Your childless friends are still valid
While you’re in the first flush of giddy, excited parenthood, you might wonder why your childless friends have chosen to forgo this life in favor of something you consider to be less fulfilling. Try to remember that your childless friends’ choices are just as valid as yours are. If they don’t feel up to hanging out with you because they can’t handle children at that moment, respect their decision and understand that it’s not because they don’t like you (or your child!).
Your free time will be precious
We know this is a fairly obvious one, but parenting is going to take up a lot of what used to be your free time. Suddenly, activities you used to pursue with clockwork regularity aren’t going to be so available anymore; you won’t be able to find time in the day for them. As such, it’s going to become much more difficult to parcel out and prioritize time for you and your partner. Make sure to make some space in the diary for leisure activities, or you’ll burn yourself out.
Your child is a human being
This might sound a little strange, but it’s important to remember that your child is a human being, not a problem to be solved. Showing empathy when your child is having a difficult time, rather than simply reproaching them or feeling annoyed, will have a great effect on their own emotional development. It’s normal to be a bit irritated if your child does something annoying, but remember that they don’t yet know why they shouldn’t do it, and it’s your job to teach them rather than simply admonishing them.
Your partner has feelings too
If you have a partner, then it’s important to maintain communication throughout the entire process of parenting. Make sure to ask them how they’re doing at regular intervals. You might be exhausted, irritable, and almost at the end of your tether, but the chances are they’re going through something similar. Talking won’t just help your partner; it could also help you. When both of you are dealing with the same emotional hurdles together, you’ll feel all the stronger for it.
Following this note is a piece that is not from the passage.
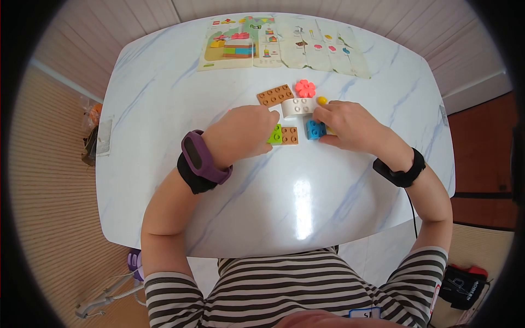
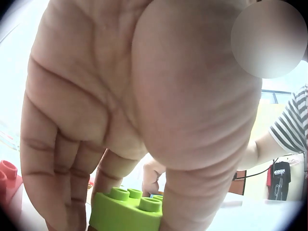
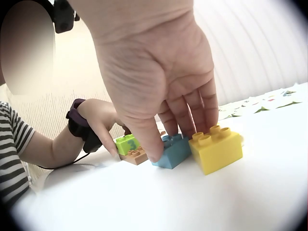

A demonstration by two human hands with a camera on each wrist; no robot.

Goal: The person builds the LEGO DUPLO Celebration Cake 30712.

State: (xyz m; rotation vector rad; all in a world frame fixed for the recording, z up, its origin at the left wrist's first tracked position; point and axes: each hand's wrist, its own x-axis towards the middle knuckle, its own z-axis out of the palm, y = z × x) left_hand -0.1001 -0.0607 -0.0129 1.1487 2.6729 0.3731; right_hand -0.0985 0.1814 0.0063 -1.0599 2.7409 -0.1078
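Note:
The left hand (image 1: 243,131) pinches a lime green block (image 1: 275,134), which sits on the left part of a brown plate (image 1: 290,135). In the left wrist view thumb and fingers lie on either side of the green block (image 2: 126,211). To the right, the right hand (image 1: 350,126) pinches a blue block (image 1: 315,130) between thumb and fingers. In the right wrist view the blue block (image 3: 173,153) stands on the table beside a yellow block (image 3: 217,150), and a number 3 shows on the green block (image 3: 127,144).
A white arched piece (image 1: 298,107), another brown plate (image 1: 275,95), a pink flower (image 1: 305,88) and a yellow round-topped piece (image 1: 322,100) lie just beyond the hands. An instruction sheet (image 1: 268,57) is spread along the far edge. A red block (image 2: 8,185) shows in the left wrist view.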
Spend lots of time with your kids
There will be times when your kids feel like they’re getting in the way. Again, this is completely normal and not something you should be ashamed of. Still, it’s important to make sure you spend time actively playing with your kids and talking to them rather than just passively interacting with them. Playing will help your kids develop an understanding of the world around them and will encourage an inquisitive, intelligent mind.
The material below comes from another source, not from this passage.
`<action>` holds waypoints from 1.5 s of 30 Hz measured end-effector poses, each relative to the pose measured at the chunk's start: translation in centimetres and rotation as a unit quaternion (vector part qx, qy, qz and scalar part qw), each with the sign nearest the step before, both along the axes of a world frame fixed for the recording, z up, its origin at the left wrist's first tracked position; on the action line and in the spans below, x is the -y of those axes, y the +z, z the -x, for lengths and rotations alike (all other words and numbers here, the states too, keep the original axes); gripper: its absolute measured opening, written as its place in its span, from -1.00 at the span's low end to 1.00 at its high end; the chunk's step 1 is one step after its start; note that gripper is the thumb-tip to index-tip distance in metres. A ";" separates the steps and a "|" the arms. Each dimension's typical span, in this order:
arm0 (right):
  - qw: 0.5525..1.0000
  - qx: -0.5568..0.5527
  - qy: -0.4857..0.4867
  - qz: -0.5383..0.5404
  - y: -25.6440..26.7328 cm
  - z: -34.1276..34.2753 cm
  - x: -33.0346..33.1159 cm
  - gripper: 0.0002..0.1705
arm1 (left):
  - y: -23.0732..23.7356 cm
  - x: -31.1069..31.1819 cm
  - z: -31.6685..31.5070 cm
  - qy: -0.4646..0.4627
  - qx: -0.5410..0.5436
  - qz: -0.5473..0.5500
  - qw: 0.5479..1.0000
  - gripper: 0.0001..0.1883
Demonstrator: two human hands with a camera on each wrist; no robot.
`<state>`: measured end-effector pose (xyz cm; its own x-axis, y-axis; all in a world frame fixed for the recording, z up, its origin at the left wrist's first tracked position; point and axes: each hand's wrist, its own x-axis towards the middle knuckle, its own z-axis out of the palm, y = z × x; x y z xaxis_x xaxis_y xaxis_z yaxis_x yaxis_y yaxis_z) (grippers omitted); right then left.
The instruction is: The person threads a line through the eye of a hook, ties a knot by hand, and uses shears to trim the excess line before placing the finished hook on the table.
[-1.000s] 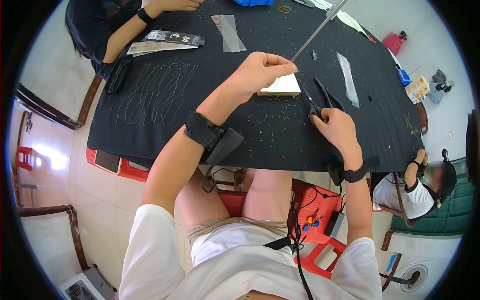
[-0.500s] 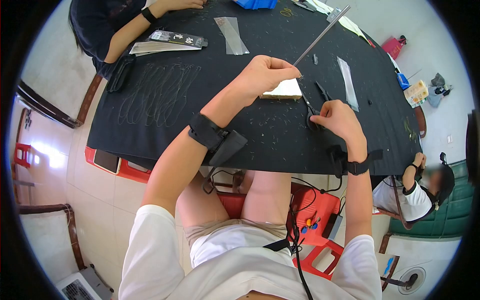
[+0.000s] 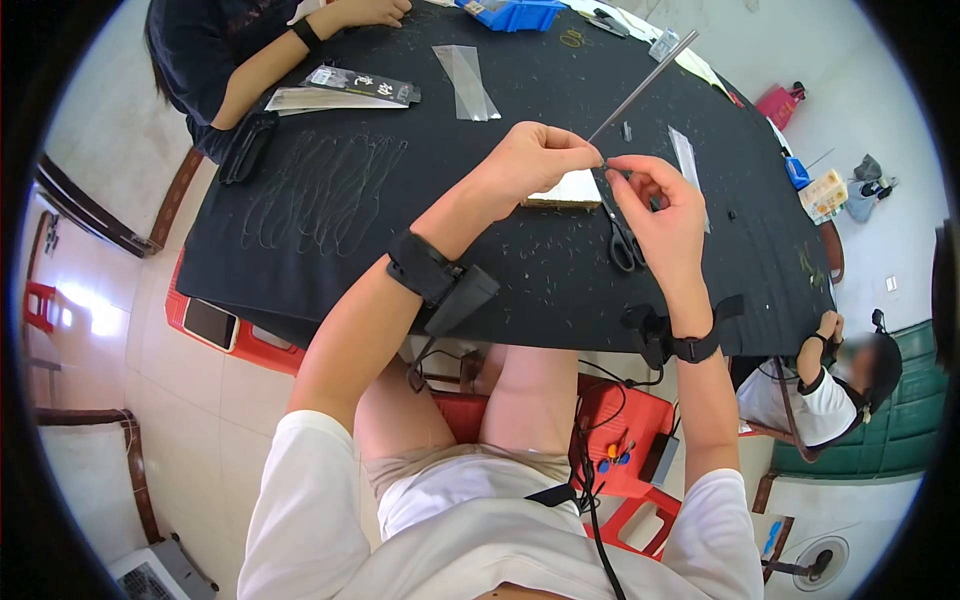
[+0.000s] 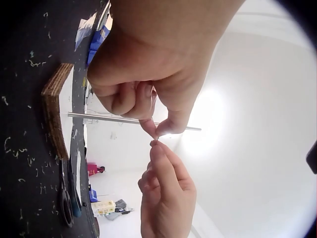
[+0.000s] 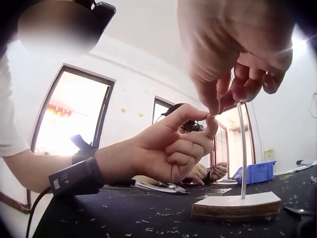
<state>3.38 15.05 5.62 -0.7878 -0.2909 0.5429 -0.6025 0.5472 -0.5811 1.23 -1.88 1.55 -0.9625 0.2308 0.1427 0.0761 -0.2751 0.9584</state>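
Note:
My left hand pinches a tiny thread-like piece between thumb and index finger. Thumb and index finger of my right hand meet it there from the other side, pinching at the same spot. What the piece is, I cannot tell. Just beyond the fingertips, a thin metal rod stands upright on a small wooden block with a white top. Black-handled scissors lie on the table beside the block, partly below my right hand. A second dark-handled tool lies next to them.
Loops of dark thread are spread on the black tablecloth to the left. Clear plastic sleeves, a packet and a blue bin lie farther back. Small clippings litter the cloth. Another person's arm rests at the far left.
My right hand has let go of the scissors and moved up and left to my left fingertips. My left hand keeps its pinch near the rod.

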 end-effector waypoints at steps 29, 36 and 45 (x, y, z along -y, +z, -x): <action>0.983 -0.144 0.001 -0.117 0.6 0.6 0.4 -0.89 | 0.0 0.1 0.1 -0.006 0.008 0.005 1.000 -0.79; 0.997 -0.061 -0.023 -0.050 -0.2 1.3 -1.3 -0.88 | 0.3 0.1 0.0 0.005 0.022 -0.008 1.000 -0.80; 0.995 0.077 0.002 0.070 -2.9 5.4 -4.7 -0.90 | -0.2 0.0 0.3 0.004 0.034 -0.054 0.998 -0.88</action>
<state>-2.03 19.75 2.73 -0.8636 -0.2242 0.4516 -0.5027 0.4532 -0.7361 0.90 -1.89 1.33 -0.9725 0.2094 0.1017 0.0155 -0.3776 0.9258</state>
Praise kids when they’re good, explain when they’re bad
Simply telling off your child when they do something bad won’t help them understand why it’s bad, nor will it stop them from doing it next time. Explaining why what they’re doing isn’t desirable behavior may not be easy all the time, but it’s certainly a better way to discipline than simply to shout at them. Similarly, make sure to praise your child when they’re good. This will help them to develop a clear sense of what’s right and what’s wrong.
You can make it up as you go along
A lot of parenting comes through instinct. Of course, there will be times when you’re not sure what your child wants from you, but that’s completely normal. Largely speaking, many parents simply make it up as they go along, responding to situations as they happen. You don’t need an extensive plan, and you certainly don’t need to worry about what other parents are doing. Just focus on making yourself, your child, and your family happy, and you’ll do fine.